Senior basketball player Ikenna Nwadibia focuses on "the idea of rhythm."
During a January basketball game last year at Allegheny College, senior Ikenna Nwadibia locked into a rhythm. He scored 19 points that night and topped things off by rocking the house. With just twenty-one seconds to play, the Lords faced a 69-69 stalemate. A teammate swung the ball around to the right wing, where Nwadibia collected it, began his dribble, stutter-stepped, drove to his right, and lifted the game-winning shot over two defenders.
“I think basketball is the sport that is most dependent on the idea of rhythm, and I’ve definitely had games where I’ve been in a rhythm,” said Nwadibia, who’s known on campus as Ike. “It’s great because it feels like you just can’t miss. You just get going and the energy translates from one side of the floor to the other.”
One week later he did it again, scoring 22 points and orchestrating a buzzer-beating layup in a one-point triumph over DePauw University.
The surges of rhythm emerge spontaneously, but they’re rooted in confidence and experience. As a first-year, Nwadibia wrote out a set of personal goals and taped them to the ceiling above his bed. The resulting motivation helped him to quickly mature into a starter, an all-conference player, and even a preseason All-American. His personal progress was mirrored in the performance of the team, which improved its record by seven wins over a three-year span.
Nwadibia has been able to take many of those goals off the ceiling. As a junior, he led the Lords in scoring and rebounding, and now, in his senior season, he has a very real chance of becoming only the fourth player in Kenyon history to register at least 1,200 points and 800 rebounds in a four-year career.
Nwadibia still has athletic goals to achieve, but he knows he can’t play hoops forever, so he’s gaining traction in the political world. He chose to major in American studies and last summer interned on Capitol Hill for Illinois Senator Dick Durbin. In addition to giving tours and coordinating schedules, Nwadibia was a part of Durbin’s health care team and spent time with So Others Might Eat (SOME), a nonprofit aimed at aiding the homeless.
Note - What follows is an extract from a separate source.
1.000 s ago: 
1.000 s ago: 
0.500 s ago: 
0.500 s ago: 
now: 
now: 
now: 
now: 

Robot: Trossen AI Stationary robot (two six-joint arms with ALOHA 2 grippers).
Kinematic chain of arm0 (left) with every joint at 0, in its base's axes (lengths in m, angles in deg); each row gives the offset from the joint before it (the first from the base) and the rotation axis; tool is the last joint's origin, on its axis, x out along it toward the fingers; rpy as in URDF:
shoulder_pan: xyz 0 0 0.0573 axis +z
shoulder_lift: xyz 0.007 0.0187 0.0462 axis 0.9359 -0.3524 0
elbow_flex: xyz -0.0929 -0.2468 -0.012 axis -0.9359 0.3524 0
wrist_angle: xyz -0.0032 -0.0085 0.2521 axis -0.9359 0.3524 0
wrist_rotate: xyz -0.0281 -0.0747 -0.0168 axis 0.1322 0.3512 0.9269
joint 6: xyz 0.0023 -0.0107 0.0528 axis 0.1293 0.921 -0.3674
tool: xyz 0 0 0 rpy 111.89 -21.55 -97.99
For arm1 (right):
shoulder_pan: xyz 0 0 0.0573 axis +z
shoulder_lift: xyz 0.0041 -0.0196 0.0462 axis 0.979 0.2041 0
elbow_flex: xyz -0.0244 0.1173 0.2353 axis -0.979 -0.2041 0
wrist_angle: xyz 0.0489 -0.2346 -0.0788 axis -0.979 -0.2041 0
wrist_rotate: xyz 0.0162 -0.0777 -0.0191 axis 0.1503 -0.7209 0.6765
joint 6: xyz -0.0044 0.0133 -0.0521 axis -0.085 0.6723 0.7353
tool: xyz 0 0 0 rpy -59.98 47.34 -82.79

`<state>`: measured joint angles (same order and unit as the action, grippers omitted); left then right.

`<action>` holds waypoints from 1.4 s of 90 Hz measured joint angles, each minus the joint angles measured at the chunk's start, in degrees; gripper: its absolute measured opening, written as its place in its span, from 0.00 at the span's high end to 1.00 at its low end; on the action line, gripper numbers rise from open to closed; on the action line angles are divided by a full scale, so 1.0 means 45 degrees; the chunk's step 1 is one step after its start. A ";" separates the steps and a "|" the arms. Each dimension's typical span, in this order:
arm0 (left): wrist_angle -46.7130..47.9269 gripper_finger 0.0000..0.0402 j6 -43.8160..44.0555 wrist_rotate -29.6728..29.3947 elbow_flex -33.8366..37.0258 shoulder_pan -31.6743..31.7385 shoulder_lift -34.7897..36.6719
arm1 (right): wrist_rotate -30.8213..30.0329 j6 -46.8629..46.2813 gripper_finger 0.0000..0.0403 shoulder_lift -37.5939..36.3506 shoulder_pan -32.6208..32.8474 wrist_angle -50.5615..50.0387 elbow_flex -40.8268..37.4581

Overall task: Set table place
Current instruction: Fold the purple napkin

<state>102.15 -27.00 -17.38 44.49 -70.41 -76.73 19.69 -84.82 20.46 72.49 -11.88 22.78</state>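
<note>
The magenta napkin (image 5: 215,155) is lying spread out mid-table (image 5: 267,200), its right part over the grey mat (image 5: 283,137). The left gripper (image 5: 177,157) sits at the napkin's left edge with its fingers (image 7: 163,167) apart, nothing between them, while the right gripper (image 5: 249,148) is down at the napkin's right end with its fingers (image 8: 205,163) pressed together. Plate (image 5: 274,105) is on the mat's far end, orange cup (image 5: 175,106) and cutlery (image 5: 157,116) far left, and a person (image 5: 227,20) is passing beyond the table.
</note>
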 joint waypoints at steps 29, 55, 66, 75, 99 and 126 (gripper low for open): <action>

There are many facets to Nwadibia’s game, but he takes most pride in rebounding. He says there’s a certain feeling of strength and power when he goes up and grabs the ball before anyone else. He believes everyone on the court, no matter his size, has the ability to rebound. It just comes down to determination. “It’s just how much you want the ball . . . how much value you think the ball carries. And, to me, it carries a lot.”
Nwadibia’s style of play is a combination of small forward and slashing guard. His first year of high school, he checked in at 5'4" and 142 pounds. No one plays forward at that size, so he grew accustomed to the backcourt. Now at 6'2", 185 pounds, he’s big enough to play forward but still possesses that guard mentality. The blend often flusters opponents who can’t figure out quickly enough if Nwadibia will settle on the jumper or drive to the rim.
At age eighteen, Nwadibia started acquiring tattoos as his “entry into manhood.” Many of his tattoos depict or remind him of the importance of family. On his left arm, he has the words “My Guardian Angel” accompanied by an image of his mother. On his wrist are two Cs, for his older brother and sister, Chukwudi and Chinaedu. Additionally, Psalm 23 is inked on his arm. It was his first tattoo, a prayer that his grandfather taught him to memorize when he was a child.
Like most basketball players, Nwadibia is fond of footwear. He owns twenty to twenty-five different styles, with his favorite being the Nike Air Jordan Retro 8. His first athletic shoes were very different. Nwadibia was born in St. Louis, and his introduction to sports involved cramming his feet into a pair of hockey skates. When he moved to San Francisco in seventh grade, hockey, and the skates, gave way to hoops.